* [The problem]: Below are the records; count how many of their lines hold the string "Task" and give the number alone.

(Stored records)
----------------------------------------
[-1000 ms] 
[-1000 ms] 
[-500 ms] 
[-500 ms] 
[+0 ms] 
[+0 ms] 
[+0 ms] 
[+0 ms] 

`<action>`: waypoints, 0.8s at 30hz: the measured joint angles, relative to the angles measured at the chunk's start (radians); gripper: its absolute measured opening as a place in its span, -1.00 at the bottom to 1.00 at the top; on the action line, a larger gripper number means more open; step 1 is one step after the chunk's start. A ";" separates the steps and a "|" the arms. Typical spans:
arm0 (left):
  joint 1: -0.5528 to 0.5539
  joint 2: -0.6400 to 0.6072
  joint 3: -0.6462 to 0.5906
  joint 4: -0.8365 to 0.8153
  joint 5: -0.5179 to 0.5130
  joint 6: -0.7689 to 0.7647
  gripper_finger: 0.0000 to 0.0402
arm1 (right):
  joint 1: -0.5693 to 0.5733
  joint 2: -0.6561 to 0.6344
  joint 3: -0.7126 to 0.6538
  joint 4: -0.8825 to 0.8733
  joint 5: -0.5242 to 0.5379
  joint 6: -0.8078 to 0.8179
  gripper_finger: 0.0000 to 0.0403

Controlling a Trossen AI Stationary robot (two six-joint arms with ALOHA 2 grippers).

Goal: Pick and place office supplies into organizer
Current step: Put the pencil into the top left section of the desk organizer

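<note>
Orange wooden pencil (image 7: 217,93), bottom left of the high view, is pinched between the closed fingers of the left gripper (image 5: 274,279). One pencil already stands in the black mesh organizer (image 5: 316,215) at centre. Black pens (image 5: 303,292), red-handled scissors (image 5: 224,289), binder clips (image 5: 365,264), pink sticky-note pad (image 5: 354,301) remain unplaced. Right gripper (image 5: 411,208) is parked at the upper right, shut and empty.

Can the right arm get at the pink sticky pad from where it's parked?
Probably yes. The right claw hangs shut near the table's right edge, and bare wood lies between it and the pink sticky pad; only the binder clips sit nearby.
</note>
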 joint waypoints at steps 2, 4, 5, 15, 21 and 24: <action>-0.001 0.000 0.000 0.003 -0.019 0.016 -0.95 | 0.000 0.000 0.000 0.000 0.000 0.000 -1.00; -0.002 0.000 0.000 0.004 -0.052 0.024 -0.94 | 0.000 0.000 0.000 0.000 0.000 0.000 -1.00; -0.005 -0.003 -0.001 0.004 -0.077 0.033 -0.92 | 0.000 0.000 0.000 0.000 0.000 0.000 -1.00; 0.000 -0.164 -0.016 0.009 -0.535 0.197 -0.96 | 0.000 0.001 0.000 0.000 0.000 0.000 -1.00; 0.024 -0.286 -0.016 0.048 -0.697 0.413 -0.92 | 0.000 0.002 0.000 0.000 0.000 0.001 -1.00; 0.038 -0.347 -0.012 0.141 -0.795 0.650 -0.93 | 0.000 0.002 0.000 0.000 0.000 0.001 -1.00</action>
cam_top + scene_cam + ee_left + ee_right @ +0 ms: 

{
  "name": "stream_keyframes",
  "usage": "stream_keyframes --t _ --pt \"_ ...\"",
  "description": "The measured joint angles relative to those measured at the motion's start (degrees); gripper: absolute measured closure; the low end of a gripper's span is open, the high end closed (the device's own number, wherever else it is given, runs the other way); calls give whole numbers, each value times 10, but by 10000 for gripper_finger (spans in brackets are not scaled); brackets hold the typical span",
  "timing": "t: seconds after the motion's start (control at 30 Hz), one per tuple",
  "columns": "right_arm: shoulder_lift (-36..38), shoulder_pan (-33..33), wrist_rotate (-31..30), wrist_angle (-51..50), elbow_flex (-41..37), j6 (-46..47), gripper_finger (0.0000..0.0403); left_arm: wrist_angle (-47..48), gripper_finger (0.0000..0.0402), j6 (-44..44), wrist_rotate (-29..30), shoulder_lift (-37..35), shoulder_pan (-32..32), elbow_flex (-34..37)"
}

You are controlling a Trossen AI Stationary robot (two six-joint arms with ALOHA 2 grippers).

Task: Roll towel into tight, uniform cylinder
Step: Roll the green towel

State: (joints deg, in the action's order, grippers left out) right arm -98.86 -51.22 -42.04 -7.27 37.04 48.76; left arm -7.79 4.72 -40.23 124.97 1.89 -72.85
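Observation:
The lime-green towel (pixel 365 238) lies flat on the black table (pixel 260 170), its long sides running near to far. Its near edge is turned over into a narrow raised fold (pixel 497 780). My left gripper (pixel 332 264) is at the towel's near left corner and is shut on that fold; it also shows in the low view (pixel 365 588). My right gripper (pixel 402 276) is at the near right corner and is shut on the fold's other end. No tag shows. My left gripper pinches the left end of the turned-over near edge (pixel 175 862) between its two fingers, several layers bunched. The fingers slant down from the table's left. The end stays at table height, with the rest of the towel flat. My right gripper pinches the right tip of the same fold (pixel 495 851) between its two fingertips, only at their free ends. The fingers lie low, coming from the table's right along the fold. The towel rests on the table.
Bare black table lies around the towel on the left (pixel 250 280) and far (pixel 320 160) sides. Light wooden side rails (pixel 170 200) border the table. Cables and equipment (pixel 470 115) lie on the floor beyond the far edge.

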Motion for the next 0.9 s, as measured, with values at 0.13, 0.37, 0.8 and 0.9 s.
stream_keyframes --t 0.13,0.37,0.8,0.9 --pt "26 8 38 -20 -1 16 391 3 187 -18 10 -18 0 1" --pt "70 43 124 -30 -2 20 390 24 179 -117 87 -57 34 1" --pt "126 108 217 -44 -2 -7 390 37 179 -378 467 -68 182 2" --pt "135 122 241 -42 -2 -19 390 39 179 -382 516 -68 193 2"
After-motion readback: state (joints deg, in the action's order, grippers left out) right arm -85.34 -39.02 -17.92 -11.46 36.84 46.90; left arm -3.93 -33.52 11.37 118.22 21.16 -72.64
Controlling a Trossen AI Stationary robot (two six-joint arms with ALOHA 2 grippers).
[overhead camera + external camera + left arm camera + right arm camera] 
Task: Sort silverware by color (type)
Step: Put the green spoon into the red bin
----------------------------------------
* [Exercise response]: 2